В ночь же после полета приснился Степашке сон. Будто бежит он за повозкой и догоняет ее. Садится рядом с подьячим на солому. И взмывает повозка, без лошади, в небо. Медленно и не тряско кружит над кремлем. Видит он сверху златоглавье храмов, голубую опояску холма, зелень заливных лугов у Оки, сиреневую ленту борковской дороги.
Тот же самый цветной сон приснился в ту же ночь Мастридии и Гликерии. Наяву они тоже пытались догнать повозку. Мастридия на всю Московскую улицу кричала без стеснения:
– Я дождусь тебя, дяденька Стахий! Подрасту! Хозяйство сберегу! До смерти ждать буду!
– Это я виновата, бестолковая. Я во всем виновата, – бормотала Гликерия, бежала, бежала в туче пыли до самого шлагбаума.
Полосатый брус опустился перед ее грудью. Отсек от нее конников и скрывшуюся среди них повозку. Она плюнула на брус в сердцах. Сорвала с головы платок, заголосила…
Пегашка медленно, очень медленно везла их куда-то к Москве. В медленности этой для волонтера уже было труднопереносимое наказание. Вороны, грачи, разная птичья мелочь легко обгоняли их. Скрывались бесследно где-то за горизонтом, словно дразнили подьячего, мстили ему за попытку вторгнуться в их мир. Но их поведение, случайное ли, злонамеренное, его не трогало: он лежал с закрытыми глазами. Волонтер хотел поговорить с ним, но стражники не позволили. От скуки он тоже решил вздремнуть.

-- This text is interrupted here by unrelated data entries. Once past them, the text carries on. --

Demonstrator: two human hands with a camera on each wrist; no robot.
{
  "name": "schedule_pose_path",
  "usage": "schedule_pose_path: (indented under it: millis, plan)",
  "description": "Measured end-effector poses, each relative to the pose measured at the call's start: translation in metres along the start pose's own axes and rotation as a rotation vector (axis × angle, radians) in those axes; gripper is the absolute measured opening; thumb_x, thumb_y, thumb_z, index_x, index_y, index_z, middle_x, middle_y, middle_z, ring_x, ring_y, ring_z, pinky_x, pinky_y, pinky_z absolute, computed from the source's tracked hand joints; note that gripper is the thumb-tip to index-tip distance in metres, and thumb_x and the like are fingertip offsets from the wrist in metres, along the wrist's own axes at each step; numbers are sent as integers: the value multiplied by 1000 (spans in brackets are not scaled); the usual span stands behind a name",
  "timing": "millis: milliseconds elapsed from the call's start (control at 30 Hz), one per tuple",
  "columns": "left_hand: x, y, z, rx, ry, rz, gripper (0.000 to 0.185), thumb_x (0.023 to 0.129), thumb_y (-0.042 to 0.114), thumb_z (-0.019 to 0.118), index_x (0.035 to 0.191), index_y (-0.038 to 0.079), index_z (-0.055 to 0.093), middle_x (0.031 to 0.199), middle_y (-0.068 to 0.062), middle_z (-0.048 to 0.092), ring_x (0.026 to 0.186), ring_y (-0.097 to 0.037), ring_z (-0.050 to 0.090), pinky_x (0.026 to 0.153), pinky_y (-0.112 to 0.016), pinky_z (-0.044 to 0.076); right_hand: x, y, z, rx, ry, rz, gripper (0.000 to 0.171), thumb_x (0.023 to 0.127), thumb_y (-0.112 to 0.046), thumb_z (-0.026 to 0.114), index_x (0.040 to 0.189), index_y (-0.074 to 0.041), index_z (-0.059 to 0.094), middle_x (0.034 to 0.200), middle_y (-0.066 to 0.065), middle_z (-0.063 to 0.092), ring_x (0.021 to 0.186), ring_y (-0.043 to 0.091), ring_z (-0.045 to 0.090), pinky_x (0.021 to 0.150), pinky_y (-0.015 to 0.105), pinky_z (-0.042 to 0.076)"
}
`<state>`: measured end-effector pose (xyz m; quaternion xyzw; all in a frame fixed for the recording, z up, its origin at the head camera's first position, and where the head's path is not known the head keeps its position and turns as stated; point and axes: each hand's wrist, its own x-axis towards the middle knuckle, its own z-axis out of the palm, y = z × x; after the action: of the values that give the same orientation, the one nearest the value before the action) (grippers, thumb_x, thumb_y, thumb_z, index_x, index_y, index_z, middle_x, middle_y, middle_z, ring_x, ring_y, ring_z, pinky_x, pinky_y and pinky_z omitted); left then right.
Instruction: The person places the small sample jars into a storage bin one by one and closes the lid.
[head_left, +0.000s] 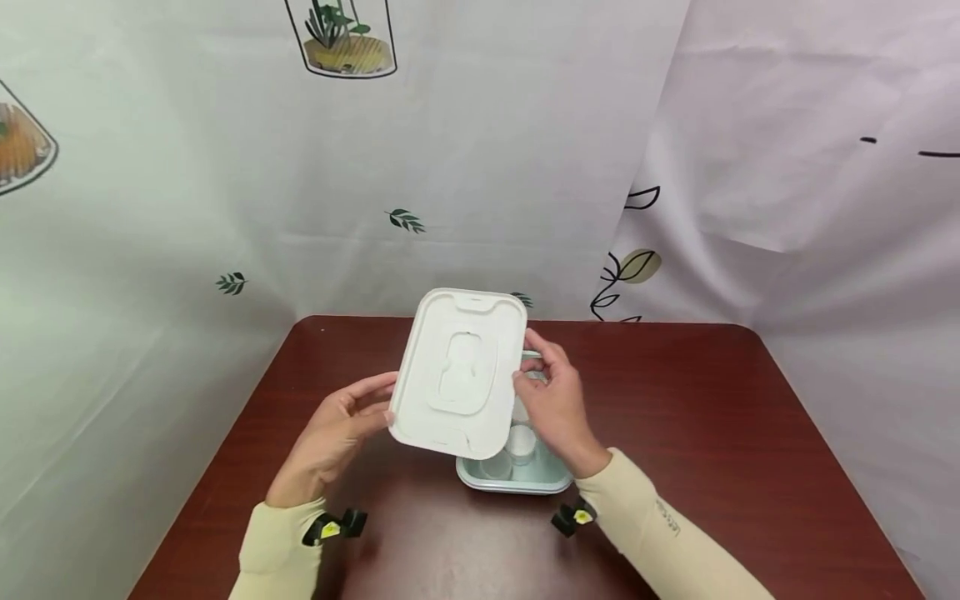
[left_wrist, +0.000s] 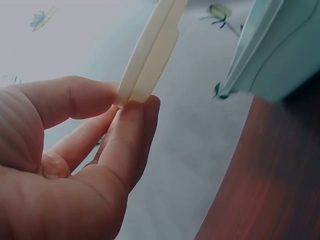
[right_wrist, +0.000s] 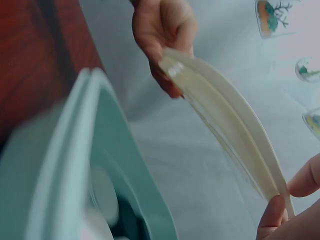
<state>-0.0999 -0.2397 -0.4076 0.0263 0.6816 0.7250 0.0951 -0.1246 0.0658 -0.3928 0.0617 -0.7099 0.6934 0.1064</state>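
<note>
A white rectangular lid [head_left: 461, 375] is held tilted up above the table, its outer face towards the head camera. My left hand [head_left: 333, 433] pinches its left edge between thumb and fingers, as the left wrist view also shows with the lid [left_wrist: 145, 60] edge-on. On the opposite edge, my right hand [head_left: 557, 404] pinches with thumb and fingertips. Beneath the lid stands a pale green box [head_left: 525, 488], uncovered and partly hidden by the lid and right hand. Several white round pieces [head_left: 521, 443] lie inside it; their kind is not clear.
The dark red-brown table [head_left: 675, 433] extends around the box. White printed cloth [head_left: 480, 167] hangs behind and beside it. Black straps with small devices [head_left: 573, 517] sit at both wrists.
</note>
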Motion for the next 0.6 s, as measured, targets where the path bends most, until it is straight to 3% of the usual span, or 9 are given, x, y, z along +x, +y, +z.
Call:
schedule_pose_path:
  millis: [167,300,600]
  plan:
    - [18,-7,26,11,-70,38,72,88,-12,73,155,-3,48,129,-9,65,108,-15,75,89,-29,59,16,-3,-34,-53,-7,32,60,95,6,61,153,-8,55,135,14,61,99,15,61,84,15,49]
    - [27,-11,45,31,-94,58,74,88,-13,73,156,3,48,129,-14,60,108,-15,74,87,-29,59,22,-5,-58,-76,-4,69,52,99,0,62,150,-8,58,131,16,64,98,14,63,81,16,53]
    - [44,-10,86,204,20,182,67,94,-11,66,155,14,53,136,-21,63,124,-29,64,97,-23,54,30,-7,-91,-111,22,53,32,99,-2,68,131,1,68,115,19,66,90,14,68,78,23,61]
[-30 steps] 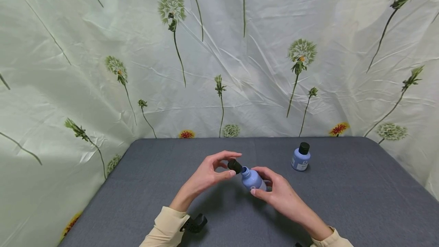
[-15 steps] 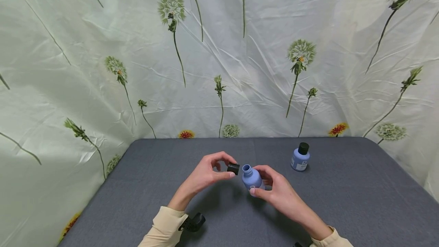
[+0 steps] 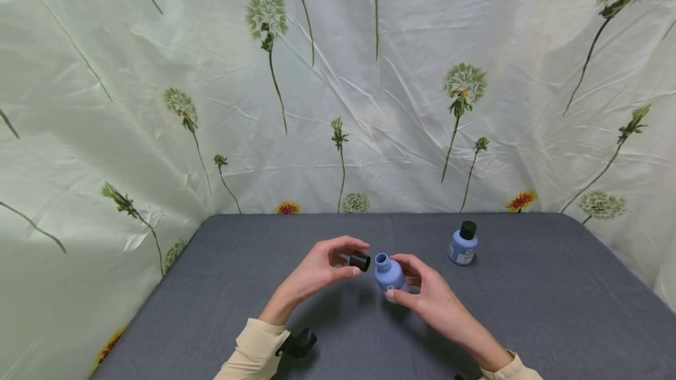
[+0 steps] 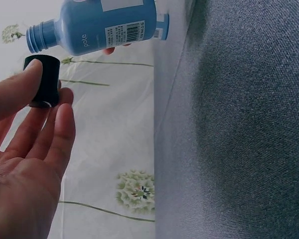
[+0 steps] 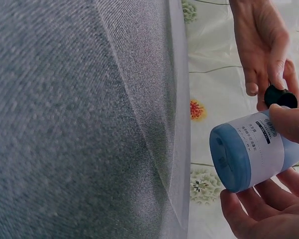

И пригрезилось ему сначала небо над переяславским холмом, в пестрых предзакатных полосах. Стали возникать в небе, вроде бы срываясь откуда-то с холма, птицелюди, с цветными, как небесные полосы, крыльями. Один птицечеловек парил невдалеке, как бы предлагая волонтеру внимательнее рассмотреть его. Не росли у этого летуна крылья с боков, как у всякой птицы, не вздымались над лопатками, как у ангела. Они вообще не имели отношения к телу, поскольку были, без сомнения, рукотворными, как шар подьячего, как парус. Не успел волонтер осмыслить, какая сила держит их на лету: небо над городом закрыли, расцветили огромные воздушные шары. Волонтер насчитал пятнадцать громадин и сбился со счета. Под каждым шаром висела корзина с людьми, и над ней, у самого жерла шара мерцал огонь, будто там горела большая лампада. Однотонные и полосатые шары были украшены еще и надписями из латинских и русских букв. На синем шаре было по-русски написано: «Небо России». А на желтом (волонтер не поверил своим глазам) – вилась надпись «Крякутной».